Option 2: getClass()
if (obj == null || ! this.getClass().equals(obj.getClass())) {
return false;
}
This option violates the Liskov substitution principle. But you can add additional properties in sub classes which are relevant for the equals method without breaking the characteristics of an equivalence relation (reflexive, symmetric, transitive).
Joshua Bloch warns about this in his book "Effective Java".
Angelika Langer however mentions a way for "mixed-tpye" comparisons, if you can define default values for additional properties:
http://www.angelikalanger.com/Articles/JavaSolutions/SecretsOfEquals/Equals-2.html
The downside is that the equals methods becomes rather complicated.
// Broken - violates Liskov substitution principle (page 40) @Override public boolean equals(Object o) { if (o == null || o.getClass() != getClass()) return false; Point p = (Point) o; return p.x == x && p.y == y; }Ok, violates and what then?
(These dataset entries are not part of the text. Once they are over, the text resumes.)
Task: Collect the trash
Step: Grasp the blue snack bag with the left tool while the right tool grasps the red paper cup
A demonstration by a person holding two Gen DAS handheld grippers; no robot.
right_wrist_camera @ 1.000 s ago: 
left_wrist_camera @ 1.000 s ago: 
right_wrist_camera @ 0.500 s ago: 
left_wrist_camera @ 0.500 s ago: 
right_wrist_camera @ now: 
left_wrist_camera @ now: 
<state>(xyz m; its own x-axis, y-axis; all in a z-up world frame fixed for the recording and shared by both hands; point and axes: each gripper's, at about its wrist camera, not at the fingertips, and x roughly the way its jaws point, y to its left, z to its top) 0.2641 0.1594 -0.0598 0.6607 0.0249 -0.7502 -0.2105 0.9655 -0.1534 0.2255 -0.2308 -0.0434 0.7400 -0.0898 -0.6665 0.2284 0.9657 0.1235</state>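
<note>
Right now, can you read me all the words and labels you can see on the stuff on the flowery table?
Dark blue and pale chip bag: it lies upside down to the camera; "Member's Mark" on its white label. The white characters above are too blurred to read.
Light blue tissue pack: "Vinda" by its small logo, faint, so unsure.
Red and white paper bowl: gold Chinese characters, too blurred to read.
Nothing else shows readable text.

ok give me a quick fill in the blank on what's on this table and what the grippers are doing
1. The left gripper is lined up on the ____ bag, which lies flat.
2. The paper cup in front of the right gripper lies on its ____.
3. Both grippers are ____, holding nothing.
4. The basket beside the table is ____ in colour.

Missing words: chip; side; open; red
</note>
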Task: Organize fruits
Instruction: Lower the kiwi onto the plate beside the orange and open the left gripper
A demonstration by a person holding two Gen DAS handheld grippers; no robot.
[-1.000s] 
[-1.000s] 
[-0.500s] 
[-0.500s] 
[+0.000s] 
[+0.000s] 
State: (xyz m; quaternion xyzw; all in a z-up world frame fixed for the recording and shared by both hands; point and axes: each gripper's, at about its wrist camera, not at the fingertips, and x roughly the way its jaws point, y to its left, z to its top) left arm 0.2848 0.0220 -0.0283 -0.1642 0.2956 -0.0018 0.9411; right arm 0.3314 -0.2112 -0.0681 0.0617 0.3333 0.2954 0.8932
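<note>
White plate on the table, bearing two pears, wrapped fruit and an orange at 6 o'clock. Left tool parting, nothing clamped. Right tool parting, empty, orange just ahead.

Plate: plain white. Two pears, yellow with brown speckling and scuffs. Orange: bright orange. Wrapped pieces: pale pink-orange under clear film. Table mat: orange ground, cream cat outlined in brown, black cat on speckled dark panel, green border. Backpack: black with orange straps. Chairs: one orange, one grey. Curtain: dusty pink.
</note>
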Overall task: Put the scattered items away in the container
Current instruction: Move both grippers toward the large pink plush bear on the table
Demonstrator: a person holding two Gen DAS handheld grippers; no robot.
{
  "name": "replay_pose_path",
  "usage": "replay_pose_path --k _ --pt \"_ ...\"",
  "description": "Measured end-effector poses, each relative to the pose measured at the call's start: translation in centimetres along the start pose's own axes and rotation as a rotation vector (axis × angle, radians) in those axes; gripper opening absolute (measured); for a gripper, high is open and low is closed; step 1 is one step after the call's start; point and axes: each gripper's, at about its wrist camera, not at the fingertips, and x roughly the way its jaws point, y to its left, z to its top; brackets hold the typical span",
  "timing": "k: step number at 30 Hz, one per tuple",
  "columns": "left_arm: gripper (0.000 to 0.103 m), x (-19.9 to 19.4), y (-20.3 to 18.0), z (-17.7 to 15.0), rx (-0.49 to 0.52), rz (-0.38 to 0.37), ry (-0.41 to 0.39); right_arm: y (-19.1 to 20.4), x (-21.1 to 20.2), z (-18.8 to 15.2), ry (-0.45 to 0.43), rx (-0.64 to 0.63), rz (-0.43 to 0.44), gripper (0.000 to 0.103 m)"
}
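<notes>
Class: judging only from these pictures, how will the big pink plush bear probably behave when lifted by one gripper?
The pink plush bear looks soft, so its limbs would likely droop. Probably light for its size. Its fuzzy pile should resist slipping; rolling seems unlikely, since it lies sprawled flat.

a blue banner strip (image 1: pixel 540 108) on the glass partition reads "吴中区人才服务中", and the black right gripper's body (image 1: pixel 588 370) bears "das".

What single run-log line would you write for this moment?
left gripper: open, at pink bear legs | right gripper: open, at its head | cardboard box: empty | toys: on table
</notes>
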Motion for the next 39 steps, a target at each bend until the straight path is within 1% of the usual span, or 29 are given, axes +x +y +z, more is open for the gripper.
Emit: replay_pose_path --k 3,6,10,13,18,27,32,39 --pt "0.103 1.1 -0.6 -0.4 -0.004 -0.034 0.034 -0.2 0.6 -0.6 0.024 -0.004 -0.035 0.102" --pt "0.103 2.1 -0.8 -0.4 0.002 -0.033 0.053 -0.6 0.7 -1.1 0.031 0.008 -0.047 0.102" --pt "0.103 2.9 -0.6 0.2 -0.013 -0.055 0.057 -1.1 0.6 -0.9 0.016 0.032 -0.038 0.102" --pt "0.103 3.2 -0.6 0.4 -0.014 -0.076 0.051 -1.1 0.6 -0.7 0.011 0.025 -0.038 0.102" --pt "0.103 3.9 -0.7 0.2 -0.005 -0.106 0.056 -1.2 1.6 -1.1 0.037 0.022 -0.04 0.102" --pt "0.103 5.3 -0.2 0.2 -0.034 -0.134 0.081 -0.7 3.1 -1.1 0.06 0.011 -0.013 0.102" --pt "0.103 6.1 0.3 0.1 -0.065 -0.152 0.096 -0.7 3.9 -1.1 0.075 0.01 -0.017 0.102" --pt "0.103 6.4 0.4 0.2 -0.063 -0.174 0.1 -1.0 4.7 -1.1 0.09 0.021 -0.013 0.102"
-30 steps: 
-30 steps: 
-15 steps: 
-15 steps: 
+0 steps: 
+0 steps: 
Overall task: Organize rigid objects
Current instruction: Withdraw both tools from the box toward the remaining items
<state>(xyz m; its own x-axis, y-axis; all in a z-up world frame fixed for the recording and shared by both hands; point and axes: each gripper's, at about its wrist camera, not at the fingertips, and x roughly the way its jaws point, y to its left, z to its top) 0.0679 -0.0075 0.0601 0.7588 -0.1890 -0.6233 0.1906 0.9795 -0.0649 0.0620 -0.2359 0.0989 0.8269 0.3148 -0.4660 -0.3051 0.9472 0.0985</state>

I don't understand.
So if you have a sub class such as MyPoint (which might add additional methods but not additional properties/ fields), then
Point p1 = new Point(x, y);
Point p2 = new MyPoint(x, y);
p1.equals(p2) == false
Set<Point> points = new HashSet<>();
points.add(p1);
points.contains(p2) == false;
although both objects really represent the same point.
If you would use option 1 (instanceof) instead, the equals method would return true.
这篇关于了解等于方法的文章就介绍到这了,希望我们推荐的答案对大家有所帮助,也希望大家多多支持IT屋!